Task to complete :: From the listing below, set down exactly the lines between the one holding "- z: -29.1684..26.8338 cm" and the one holding "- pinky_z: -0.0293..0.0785", inclusive. No other line is wanted.

Data records ::
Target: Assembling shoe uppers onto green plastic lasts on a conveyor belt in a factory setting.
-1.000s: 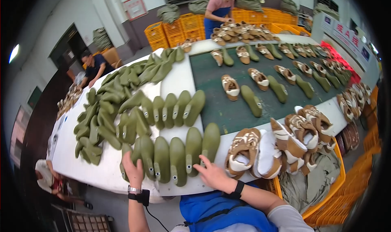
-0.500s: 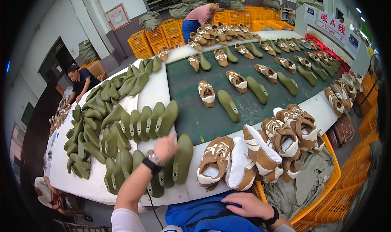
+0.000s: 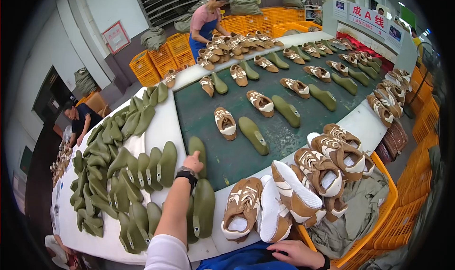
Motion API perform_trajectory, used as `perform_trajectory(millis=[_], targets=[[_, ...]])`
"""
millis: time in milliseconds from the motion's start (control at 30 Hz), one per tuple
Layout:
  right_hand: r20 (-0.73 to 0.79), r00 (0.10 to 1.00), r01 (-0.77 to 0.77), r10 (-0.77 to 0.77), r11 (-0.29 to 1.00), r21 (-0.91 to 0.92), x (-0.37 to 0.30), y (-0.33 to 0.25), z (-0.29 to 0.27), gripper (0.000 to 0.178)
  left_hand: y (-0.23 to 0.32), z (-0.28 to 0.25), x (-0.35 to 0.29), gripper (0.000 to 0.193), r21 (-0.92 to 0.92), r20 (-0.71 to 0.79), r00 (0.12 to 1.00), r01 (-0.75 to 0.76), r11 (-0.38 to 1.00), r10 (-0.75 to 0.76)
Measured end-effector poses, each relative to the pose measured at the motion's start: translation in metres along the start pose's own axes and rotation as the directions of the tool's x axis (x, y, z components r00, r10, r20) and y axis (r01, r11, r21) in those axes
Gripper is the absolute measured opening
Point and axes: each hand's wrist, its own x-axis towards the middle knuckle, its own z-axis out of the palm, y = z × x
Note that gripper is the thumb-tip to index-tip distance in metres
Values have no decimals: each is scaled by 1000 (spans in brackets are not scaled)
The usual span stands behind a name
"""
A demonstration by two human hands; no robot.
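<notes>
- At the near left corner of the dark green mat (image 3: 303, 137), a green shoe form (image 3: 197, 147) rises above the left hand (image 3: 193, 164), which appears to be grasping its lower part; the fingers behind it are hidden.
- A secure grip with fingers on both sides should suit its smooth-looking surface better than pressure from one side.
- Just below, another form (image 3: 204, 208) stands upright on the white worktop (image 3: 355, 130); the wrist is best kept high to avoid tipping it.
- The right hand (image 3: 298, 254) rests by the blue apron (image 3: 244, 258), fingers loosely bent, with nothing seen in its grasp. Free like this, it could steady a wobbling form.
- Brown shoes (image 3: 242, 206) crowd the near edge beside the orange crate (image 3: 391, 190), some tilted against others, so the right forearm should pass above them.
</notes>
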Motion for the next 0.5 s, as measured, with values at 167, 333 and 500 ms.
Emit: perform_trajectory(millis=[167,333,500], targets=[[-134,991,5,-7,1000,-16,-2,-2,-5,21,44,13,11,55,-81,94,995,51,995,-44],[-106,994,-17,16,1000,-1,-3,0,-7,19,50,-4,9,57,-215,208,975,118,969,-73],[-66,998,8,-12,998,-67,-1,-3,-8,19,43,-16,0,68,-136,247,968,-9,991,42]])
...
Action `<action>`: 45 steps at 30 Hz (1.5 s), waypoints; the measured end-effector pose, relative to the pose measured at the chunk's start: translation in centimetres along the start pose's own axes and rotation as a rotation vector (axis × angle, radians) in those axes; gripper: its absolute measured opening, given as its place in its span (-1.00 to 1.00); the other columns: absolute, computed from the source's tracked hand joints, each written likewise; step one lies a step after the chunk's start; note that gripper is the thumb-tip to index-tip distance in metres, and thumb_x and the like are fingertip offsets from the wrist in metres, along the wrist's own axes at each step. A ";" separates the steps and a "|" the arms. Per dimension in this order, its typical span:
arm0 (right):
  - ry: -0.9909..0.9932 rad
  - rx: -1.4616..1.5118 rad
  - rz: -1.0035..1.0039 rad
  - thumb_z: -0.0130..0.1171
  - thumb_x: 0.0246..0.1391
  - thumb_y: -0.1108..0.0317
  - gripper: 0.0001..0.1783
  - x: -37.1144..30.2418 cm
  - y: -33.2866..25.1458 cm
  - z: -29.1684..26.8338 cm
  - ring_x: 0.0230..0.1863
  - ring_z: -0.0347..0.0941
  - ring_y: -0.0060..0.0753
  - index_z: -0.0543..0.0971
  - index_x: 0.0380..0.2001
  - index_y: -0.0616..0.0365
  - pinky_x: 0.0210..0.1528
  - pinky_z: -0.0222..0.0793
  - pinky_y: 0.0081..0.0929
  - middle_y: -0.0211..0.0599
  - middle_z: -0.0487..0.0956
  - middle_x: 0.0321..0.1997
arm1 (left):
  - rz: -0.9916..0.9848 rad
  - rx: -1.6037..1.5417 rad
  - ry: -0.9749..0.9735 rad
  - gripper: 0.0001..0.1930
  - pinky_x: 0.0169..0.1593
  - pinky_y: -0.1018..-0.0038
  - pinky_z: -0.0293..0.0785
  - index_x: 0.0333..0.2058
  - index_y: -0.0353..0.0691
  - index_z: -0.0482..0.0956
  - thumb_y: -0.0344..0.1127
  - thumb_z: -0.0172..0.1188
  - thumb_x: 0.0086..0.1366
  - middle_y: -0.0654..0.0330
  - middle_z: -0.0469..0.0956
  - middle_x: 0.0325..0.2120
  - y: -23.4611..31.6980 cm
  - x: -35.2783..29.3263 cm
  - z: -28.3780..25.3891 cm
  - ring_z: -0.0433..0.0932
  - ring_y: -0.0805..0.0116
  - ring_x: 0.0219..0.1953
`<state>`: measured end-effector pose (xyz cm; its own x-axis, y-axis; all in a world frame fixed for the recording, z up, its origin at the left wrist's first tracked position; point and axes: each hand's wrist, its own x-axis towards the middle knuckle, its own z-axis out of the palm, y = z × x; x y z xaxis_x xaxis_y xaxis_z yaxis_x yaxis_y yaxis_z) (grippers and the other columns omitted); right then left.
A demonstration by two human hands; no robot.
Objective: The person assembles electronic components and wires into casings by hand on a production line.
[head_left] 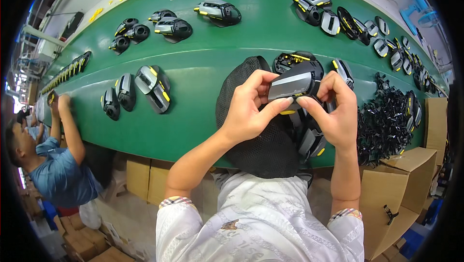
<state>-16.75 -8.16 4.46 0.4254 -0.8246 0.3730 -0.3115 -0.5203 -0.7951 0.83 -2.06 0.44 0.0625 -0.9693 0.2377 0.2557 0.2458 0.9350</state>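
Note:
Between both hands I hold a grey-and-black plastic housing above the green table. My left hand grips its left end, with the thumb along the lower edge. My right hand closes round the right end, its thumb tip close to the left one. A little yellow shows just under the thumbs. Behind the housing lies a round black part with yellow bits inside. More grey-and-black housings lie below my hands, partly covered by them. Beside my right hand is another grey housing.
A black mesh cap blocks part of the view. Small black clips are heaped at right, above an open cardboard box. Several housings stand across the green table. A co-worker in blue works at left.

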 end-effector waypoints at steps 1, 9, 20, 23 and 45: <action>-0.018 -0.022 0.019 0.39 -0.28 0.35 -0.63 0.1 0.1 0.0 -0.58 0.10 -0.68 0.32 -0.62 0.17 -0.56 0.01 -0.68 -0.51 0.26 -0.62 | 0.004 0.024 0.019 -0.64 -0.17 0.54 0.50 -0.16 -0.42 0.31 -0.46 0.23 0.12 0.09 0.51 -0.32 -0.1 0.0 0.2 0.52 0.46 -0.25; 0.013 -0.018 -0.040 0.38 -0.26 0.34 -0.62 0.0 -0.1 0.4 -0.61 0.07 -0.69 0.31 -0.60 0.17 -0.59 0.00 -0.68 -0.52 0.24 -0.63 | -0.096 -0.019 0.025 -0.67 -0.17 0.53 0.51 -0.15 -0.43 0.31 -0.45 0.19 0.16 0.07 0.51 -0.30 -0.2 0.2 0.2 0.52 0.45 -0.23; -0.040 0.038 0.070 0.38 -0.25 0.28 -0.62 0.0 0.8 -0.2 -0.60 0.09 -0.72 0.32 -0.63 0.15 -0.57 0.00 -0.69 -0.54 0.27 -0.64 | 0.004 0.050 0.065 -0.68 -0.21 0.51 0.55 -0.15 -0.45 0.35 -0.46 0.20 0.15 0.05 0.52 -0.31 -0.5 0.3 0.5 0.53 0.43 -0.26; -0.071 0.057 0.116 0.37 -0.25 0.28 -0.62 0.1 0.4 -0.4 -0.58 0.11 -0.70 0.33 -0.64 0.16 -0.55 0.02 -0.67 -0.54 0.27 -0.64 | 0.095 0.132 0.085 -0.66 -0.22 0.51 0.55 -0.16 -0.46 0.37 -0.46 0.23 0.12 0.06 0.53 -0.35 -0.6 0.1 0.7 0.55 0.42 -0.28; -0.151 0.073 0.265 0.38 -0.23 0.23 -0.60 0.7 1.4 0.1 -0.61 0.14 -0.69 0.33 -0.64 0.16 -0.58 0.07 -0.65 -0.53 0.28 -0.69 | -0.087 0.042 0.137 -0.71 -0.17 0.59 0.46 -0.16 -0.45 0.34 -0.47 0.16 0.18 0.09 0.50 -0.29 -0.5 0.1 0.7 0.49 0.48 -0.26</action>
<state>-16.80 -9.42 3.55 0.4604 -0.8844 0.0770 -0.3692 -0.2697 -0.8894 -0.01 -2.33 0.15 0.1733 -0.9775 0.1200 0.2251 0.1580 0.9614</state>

Output of the task ::
  - z: -29.1684..26.8338 cm
  - ring_x: 0.0230..0.1863
  - ring_z: -0.0347..0.0941
  - ring_y: -0.0060..0.0753
  - index_z: -0.0543..0.0971
  - index_x: 0.0380..0.2001
  - index_y: -0.0616..0.0365
  - pinky_x: 0.0210..0.1528
  - pinky_z: -0.0222..0.0793
  - pinky_y: 0.0081..0.0929
  - middle_y: -0.0211..0.0599
  - middle_z: -0.0487..0.0956
  - middle_x: 0.0321..0.1997
arm1 (left):
  - rz: -0.9916..0.9848 rad
  - rx: -1.6037..1.5417 rad
  - ry: -0.9749..0.9735 rad
  - gripper: 0.0001..0.1930
  - pinky_x: 0.0169..0.1593
  - pinky_y: -0.1018..-0.0038
  - pinky_z: -0.0293..0.0785

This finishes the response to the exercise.